新輸出大国コンソーシアム「海外展開成功事例集」が公表されました

こんにちは、高田馬場で特許事務所を共同経営しているブランシェの弁理士 高松孝行です。

新輸出大国コンソーシアム「海外展開成功事例集」の表紙

引用:新輸出大国コンソーシアム「海外展開成功事例集」

独立行政法人日本貿易振興機構(JETRO)が、2019年10月1日に『新輸出大国コンソーシアム「海外展開成功事例集」』を公開していますので、今回はこれについて書きます。

新輸出大国コンソーシアム「海外展開成功事例集」はこちら

この事例集は、新輸出大国コンソーシアムを活用し、海外展開に至った企業の事例を紹介するものとなっています。

さて、この事例集の内容ですが、次のような目次となっています。

  1. 日本のEPA締結状況
  2. EPAの活用のメリット
  3. 支援企業に関するデータ
  4. 新輸出大国コンソーシアム

なお、この目次には記載されていませんが、4ページに「EPAに含まれる約束」という項目があり、その中に、「知的財産権の保護」が明示されています。

この事例集には、100社のベストプラクティスが解説されており、その企業の状況に応じて、どのような対応をしたのかについて解説されています。

そして、その中に、知的財産が重要な役割を果たした事例があります。

たとえば、株式会社オサチの事例(41ページ)では、『まだ特許に精通していなかったころ、米国の取引先に「特許が取れないような商品を米国で販売することは困難なので、まず特許を取ることを優先してほしい」と言われました。現在では製品化する前の基礎技術の段階でも特許を出願しています。

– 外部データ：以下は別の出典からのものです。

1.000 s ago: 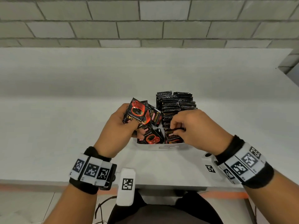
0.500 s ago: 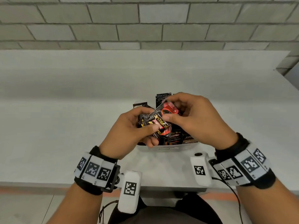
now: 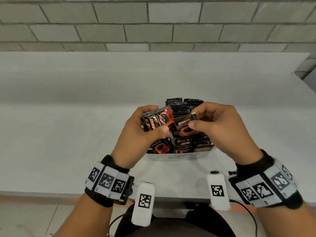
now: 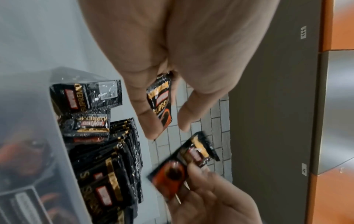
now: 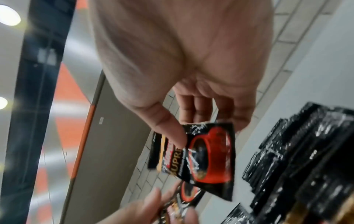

』と記載されており、米国におけるビジネスを行う上で、特許が重要な成功要因(ファクター)の一つであることが分かります。

また、有限会社ターレスの事例(29ページ)では、『評価された理由の一つには弊社の特許戦略があると思います。米国、カナダ、オーストラリア、ニュージーランド、EU加盟国などこれだけ多くの世界特許があるとそう簡単にはコピーされません。』と記載されており、この事実が「新輸出大国コンソーシアム」の個別支援につながった要因の一つになったのではないかと思われます。

さらに、HATA Inc.有限会社の事例(14ページ)では、『取り引きにあたって注意したことは、中国では模倣品が多く、対策は必須であることです。特許取得による知財の保護に取り組み、国内で流通していた製品名で中国展開しようとした時、ジェトロ・北京事務所から「現地で他社が既に商標登録済み」と教えていただき、トラブルを避けることができました。』と記載されており、中国でビジネスを行う上で、特許や商標を取得して模倣を排除することが重要な成功要因の1つであることが分かります。

このように、特許・商標を取得しておくことは、その国に応じて意味合いが異なるかもしれませんが、いずれにせよ、海外進出しようとする国でビジネスを行う上で、成功要因の1つであることが分かります。

是非、この事例集を活用して、海外進出を成功させてください!

弊所では、海外進出をする際に必要となる特許・商標の取得だけではなく、知財戦略の構築のご相談も承っております。
何かありましたら、弊所に是非ご相談ください。

今日は以上です。

新輸出大国コンソーシアムとは、政府系機関、地域の金融機関や商工会議所など国内各地域の企業支援機関が幅広く参加し、海外展開を図る中堅・中小企業等に対して総合的な支援を行うことを目的として設立された集まりです。